Moti – unless you are in Queensland or possibly anywhere in Australia

In today’s SMH:

The Fiji-born lawyer denies the charges, saying they were dismissed in a Vanuatu court and revived by Australian authorities to prevent him becoming attorney-general.

But Moti fought his deportation from the Solomon Islands to the very end before finally being put on a plane to Australia to face the courts.

I’ve no idea whether Moti is guilty or not: I wasn’t there (I swear!) and he hasn’t been tried.  Even if he had been tried, I would only ever know he was guilty in the the sense that he had been found so, and conversely likewise if he were acquitted.  The timing of the revival of these charges does seem to be a remarkable coincidence.  The AFP say it isn’t, but the problem is that the AFP charged Dr Haneef, so their credit is pretty well shot on this sort of issue.

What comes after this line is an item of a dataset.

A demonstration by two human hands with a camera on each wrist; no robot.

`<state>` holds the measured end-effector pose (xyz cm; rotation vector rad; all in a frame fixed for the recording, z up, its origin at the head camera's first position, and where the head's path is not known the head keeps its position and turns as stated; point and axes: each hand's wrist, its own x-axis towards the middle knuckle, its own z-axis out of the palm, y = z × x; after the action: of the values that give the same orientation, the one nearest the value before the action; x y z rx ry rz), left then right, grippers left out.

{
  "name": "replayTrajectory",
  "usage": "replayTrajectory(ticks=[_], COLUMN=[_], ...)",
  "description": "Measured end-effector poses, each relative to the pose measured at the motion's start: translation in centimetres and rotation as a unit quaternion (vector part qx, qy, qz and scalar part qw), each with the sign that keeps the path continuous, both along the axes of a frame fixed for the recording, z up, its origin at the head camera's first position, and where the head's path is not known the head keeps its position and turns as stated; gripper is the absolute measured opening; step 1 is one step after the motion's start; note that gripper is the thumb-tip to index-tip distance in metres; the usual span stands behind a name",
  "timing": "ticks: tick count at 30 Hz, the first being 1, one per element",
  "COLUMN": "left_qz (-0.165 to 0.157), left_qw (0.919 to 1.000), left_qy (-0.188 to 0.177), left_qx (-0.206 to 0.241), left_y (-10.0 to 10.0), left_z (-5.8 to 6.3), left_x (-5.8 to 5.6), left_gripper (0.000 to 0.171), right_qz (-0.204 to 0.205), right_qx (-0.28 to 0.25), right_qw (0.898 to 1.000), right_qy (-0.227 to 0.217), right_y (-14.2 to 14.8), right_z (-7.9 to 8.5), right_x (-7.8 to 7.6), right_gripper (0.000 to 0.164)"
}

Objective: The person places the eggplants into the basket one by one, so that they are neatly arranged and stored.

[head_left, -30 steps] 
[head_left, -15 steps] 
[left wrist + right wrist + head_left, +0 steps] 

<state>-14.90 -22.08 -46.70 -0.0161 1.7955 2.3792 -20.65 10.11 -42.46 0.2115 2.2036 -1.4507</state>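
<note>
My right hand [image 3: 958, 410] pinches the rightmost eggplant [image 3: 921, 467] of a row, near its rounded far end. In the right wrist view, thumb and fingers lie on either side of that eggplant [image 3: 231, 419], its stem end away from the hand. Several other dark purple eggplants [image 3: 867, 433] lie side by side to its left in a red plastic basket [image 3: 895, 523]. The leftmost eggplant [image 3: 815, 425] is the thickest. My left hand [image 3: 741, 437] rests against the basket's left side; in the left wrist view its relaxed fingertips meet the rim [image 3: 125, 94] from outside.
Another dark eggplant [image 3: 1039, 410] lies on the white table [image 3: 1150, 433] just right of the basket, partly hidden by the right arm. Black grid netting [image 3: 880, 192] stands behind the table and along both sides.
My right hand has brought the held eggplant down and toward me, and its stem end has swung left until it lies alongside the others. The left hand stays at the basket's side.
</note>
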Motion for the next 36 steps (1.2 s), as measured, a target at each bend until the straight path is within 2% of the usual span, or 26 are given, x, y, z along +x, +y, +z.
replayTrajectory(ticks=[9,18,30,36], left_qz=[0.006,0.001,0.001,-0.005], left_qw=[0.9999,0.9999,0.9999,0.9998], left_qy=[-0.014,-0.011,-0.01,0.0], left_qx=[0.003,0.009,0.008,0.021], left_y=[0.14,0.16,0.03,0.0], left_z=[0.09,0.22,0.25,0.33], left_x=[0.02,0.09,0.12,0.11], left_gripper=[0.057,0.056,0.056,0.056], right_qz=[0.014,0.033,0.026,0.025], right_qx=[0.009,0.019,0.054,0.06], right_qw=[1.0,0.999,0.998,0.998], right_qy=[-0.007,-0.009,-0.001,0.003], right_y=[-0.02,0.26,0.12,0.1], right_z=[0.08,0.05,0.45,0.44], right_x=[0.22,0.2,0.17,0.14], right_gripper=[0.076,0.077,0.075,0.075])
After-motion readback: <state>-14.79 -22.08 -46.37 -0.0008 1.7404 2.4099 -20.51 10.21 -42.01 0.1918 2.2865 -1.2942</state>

In the meantime, why this But?  If you aren’t guilty and maintain that the offence has already been dealt with, why the hell should you return to Australia for a trial?  The suggestion in this but is that there is some kind of implied admssion of guilt or at least shirking of an honest determination of the issue in Moti’s reluctance to return to Australia.  That’s sloppy journalism.

Afterword

I’ve thought about this a little more.  On one view Moti is a fugitive from justice because of the peculiar circumstances in which he left PNG.  I think my real objection to the but is that it entails an intrusion of comment into what ought to be a purely factual story. I still think that is sloppy journalism, because what it means is that the journalist has accepted somebody’s spin and then passed it off as reportage.  There was more of this in a further story, which included the following:

Moti claimed that in 1999 a Vanuatu magistrate cleared him of child sex charges involving a 13-year-old girl. However, it was reported earlier this year that Vanuatu prosecutors had sought to have the decision overturned.

Once again, what’s the however doing there?  Maybe it’s just an attempt at graceful prose, but it would be better if journalists eschewed such editorializing adverbs altogether.

Do not read the rest of this if you are in Queensland! or anywhere else in Australia!

Finally, and bizarrely, you will see that Moti (presumably as a result of his being charged and I expect because a (then) young person is involved) has now turned into an “Australian lawyer and former politician.” The latter description seems wrong and presumptuous, since it doesn’t appear that the Solomon Islands Attorney-General is in fact a politician (he seems to be more like a solicitor-general – his appointment was revoked by the SI Public Service Commission) and alternatively, what is to say, if he was a politician, that he has given that up? It appears he cannot be identified in Queensland.  Beyond that, I guess we have Mediawatch’s po-faced self-righteousness on this front to blame for this circumlocution. 

On reflection, as the law is a Commowealth law, you possibly shouldn’t read this if you are anywhere in Australia and its territories, which doesn’t leave many people who would be interested really.